Note: I've already reorganized the indexes on the tables

1) I do not see query plans. Just 3 text files and the second two don't show in my browser.

2) If you are really returning 3.5M rows to the client you cannot expect quick performance. Declare variables of the proper type for your 3 fields and then SELECT the fields into those variables. A neat trick to just time server performance on large row counts since the data never leaves the server.

3) There is nothing that says a very large iterative seek is going to be faster than a scan. In fact I can easily construct seek plans that will perform WAY WORSE than scan plans.

Best,
Kevin G. Boles
SQL Server Consultant
SQL MVP 2007-2012
TheSQLGuru on googles mail service

mitzyturbo Hall of Fame Points: 3452 More actions · Answer 2

I attached the two exec plans (Query1 and 2) as txt files as the UI wouldn't allow me to attach XML files

If I've done that wrong let me know.

This is a sub-query that I need my main query to select off, I won't be returning all 3.5 million rows. Potentially they could select ALL records requiring the query to search against the full 3.5 million rows

mitzyturbo Hall of Fame Points: 3452 More actions · Answer 3

Sorry Kevin, I've deleted those txt's and added the sqlplan files now

Jacob Wilkins One Orange Chip Points: 27976 More actions · Answer 4

The plan that uses seeks is actually quite a bit less efficient than the one that uses a scan, for a couple reasons.

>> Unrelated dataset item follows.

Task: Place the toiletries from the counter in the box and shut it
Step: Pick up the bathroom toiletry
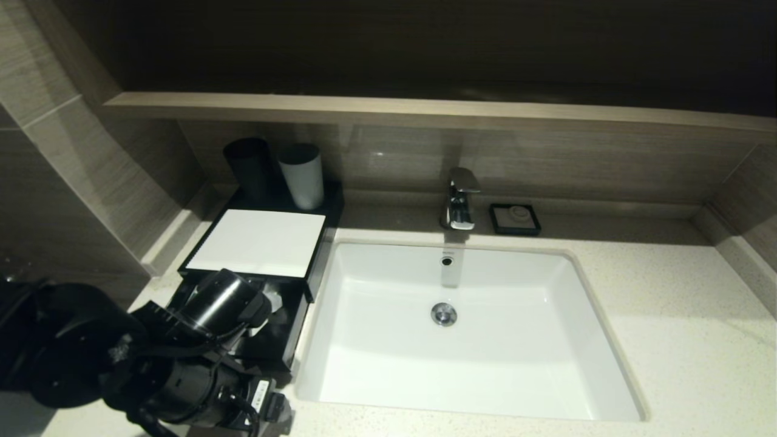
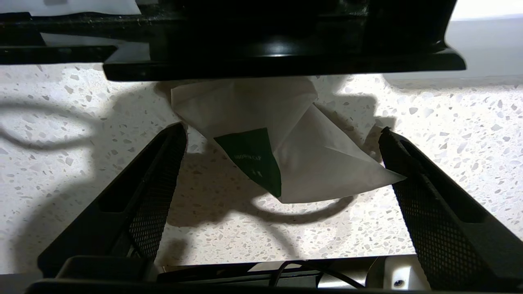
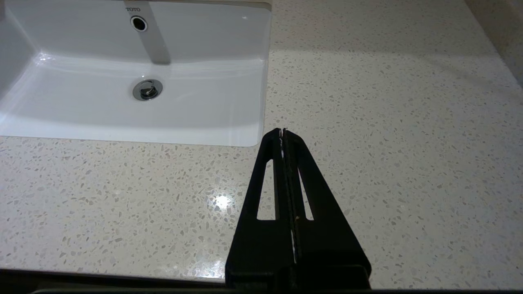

First, the seek operator that is the outer input to the nested loop join (the one on IX_EntityLogUser) gets to seek to the start of the range of rows meeting the predicate, but then scans the range.

That's cheaper than scanning the entire index, but in this case nearly half the rows in the table are being returned anyway, so it's not so dramatically cheaper as you would expect if you were thinking singleton seek vs full scan.

See http://sqlblog.com/blogs/paul_white/archive/2011/02/17/so-is-it-a-seek-or-a-scan.aspx for a brief investigation of how the seek operator can be either a singleton seek or a seek+range scan.

Second, for each of the 3.6 million rows returned by that operator, a seek is performed against the IX_LogDate index. Spinning up 3.6 million seeks is quite a bit more expensive than just scanning the table in this case.

The only reason you're seeing roughly similar durations is that the inefficient plan described above is using parallelism, while the more efficient plan with the scan is running serially.

If the inefficient plan stayed the same except for running serially, you'd see it take substantially longer than the plan using a single scan of the table.

Cheers!

mitzyturbo Hall of Fame Points: 3452 More actions · Answer 5

That makes sense Jacob

I had the idea that the index on the logdate field would improve performance but since it's running a select against the whole table it makes little difference compared to a table scan

Realistically it's unlikely that users running the report that this query will be used in will use such parameters I just need to be able to gauge just how long they could be looking at if they go with the full select.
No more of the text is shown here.